Screening

About This Changes Everything

Year Released:
2015
Genres:
Documentary
Metadata:
A panel discussion will follow the screening. Details can be found below. Filmed over 211 days in nine countries over four years, This Changes Everything is an epic attempt to re-imagine the vast challenge of climate change. Inspired by Naomi Klein’s bestseller This Changes Everything, the film presents powerful portraits of communities on the front lines, from the Alberta Tar Sands to the coast of South India. Interwoven with these stories of struggle is Klein’s narration, connecting the carbon in the air with the economic system that put it there. Throughout the film, Klein builds to her most controversial and exciting idea: that we can seize the existential crisis of climate change to transform our failed economic system into something radically better. (2K DCP Presentation)

The post-film panel discussion members include: Lisa-Marie Napoli is Associate Director of IU's Political and Civic Engagement (PACE) Program and Director of Voices For Democracy.

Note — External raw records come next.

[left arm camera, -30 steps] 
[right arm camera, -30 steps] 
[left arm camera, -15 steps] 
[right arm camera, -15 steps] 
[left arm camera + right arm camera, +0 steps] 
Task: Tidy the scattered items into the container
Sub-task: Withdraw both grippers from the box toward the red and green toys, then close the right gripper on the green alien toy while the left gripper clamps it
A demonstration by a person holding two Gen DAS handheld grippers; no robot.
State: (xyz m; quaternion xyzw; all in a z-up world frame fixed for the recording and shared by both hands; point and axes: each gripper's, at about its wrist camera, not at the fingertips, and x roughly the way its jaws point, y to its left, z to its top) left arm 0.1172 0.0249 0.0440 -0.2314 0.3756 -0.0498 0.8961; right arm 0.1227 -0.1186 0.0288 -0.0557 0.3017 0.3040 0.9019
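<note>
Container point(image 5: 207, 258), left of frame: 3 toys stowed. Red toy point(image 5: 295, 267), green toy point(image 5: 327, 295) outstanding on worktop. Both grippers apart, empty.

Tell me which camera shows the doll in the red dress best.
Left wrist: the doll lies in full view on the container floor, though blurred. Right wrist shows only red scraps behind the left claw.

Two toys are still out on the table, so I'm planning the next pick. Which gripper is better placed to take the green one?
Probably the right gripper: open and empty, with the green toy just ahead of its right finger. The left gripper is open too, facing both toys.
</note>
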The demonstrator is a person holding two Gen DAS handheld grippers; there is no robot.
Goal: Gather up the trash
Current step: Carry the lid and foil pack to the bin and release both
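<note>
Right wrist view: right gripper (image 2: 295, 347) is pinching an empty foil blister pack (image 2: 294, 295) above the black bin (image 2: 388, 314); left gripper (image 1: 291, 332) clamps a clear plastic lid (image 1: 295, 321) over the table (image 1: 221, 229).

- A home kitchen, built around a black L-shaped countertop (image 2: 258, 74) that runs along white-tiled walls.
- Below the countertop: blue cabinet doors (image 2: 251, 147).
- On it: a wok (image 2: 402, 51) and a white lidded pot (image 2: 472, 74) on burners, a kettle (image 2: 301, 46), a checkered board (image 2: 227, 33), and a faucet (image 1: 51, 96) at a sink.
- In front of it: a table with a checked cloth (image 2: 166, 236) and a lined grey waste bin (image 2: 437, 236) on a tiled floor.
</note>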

She specializes in conflict management and deliberative democracy and trains students to facilitate community conversations about public issues, including climate change, immigration, safety, justice and other issues. Lisa-Marie is affiliated with the Kettering Foundation exploring ways to make democracy work as it should. She is passionate about civil discourse to bridge different perspectives for enhancing understanding and improving community well-being and public policymaking. She has over 20 years of experience as a conflict resolution expert through work as a teacher, facilitator, mediator, and trainer and is active in the Bloomington community.

Stephen Macekura is Assistant Professor of International Studies in the School of Global and International Studies at Indiana University. Stephen received his Ph.D. in History from the University of Virginia in 2013. He has held post-doctoral fellowships at the Institute for Advanced Studies in Culture at the University of Virginia and the Dickey Center for International Understanding at Dartmouth of College. His first book, Of Limits and Growth: The Rise of Global Sustainable Development in the Twentieth Century, was published by Cambridge University Press in 2015. He is a scholar of U.S. and global history, with a particular focus on political economy, international development, environmentalism, and U.S. foreign relations.

Jeffrey White is Professor of Environmental Science in the School of Public and Environmental Affairs and of Geological Sciences in the College of Arts and Sciences at Indiana University, Bloomington, where he has served for 33 years. White is Director of IU’s Integrated Program in the Environment—a campus-wide program bringing educational and research activities in environmental sciences and sustainability studies under a single umbrella organization that integrates across the entire academic community. His research focuses on understanding human impacts on feedbacks within environmental systems, particularly aquatic and terrestrial ecosystems. Professor White holds a B.A. in Biology from Gettysburg College, an M.S. in Environmental Science from Rutgers University, and a Ph.D. in Civil and Environmental Engineering from Syracuse University.

An ethnographer and ecologist, Stephanie C. Kane has done fieldwork in the cities and forests of North, Central and South America, Europe, and Asia. Her books include The Phantom Gringo Boat: Shamanism and Development in Panama, AIDS Alibis: Sex, Drugs, and Crime in the Americas, and most recently, Where Rivers Meet the Sea, the Political Ecology of Water. Her current research focuses on urban water infrastructures as a way to understand humanity’s techno-cultural relationship with the earth’s surface. She is a co-leader of the Ice Law Project https://icelawproject.org and Professor of International Studies at Indiana University.

Jessica O’Reilly, Assistant Professor in International Studies, is an environmental anthropologist who studies how scientists and policy makers participate in environmental management, both in regards to the Antarctic environment and global climate change. She received her PhD from the University of California Santa Cruz. Before coming to Indiana University, O’Reilly was a postdoctoral research associate at Princeton University and the University of California San Diego and an Associate Professor of Anthropology at the College of Saint Benedict and Saint John’s University. Her book, The Technocratic Antarctic: an ethnography of scientific expertise and environmental governance was just released (Cornell University Press). Her current project is an ethnographic study of the Intergovernmental Panel on Climate Change, and she observes the annual meetings of the Antarctic Treaty and the United Nations Framework Convention on Climate Change.

James Damico is Department Chair and Associate Professor of Literacy, Culture, and Language Education at Indiana University. He is the author of many journal articles and book chapters and is co-author of the book, Social Studies as New Literacies: Relational Cosmopolitanism in the Classroom. Climate change literacy is one of his primary areas of research and teaching. James is also the Director of the INSPIRE Living Learning Center and is Co-Director of the Harmony-Meier Institute for Democracy and Equity in Education. A musician and songwriter, James is also a member of the Americana music group Amigo Fields.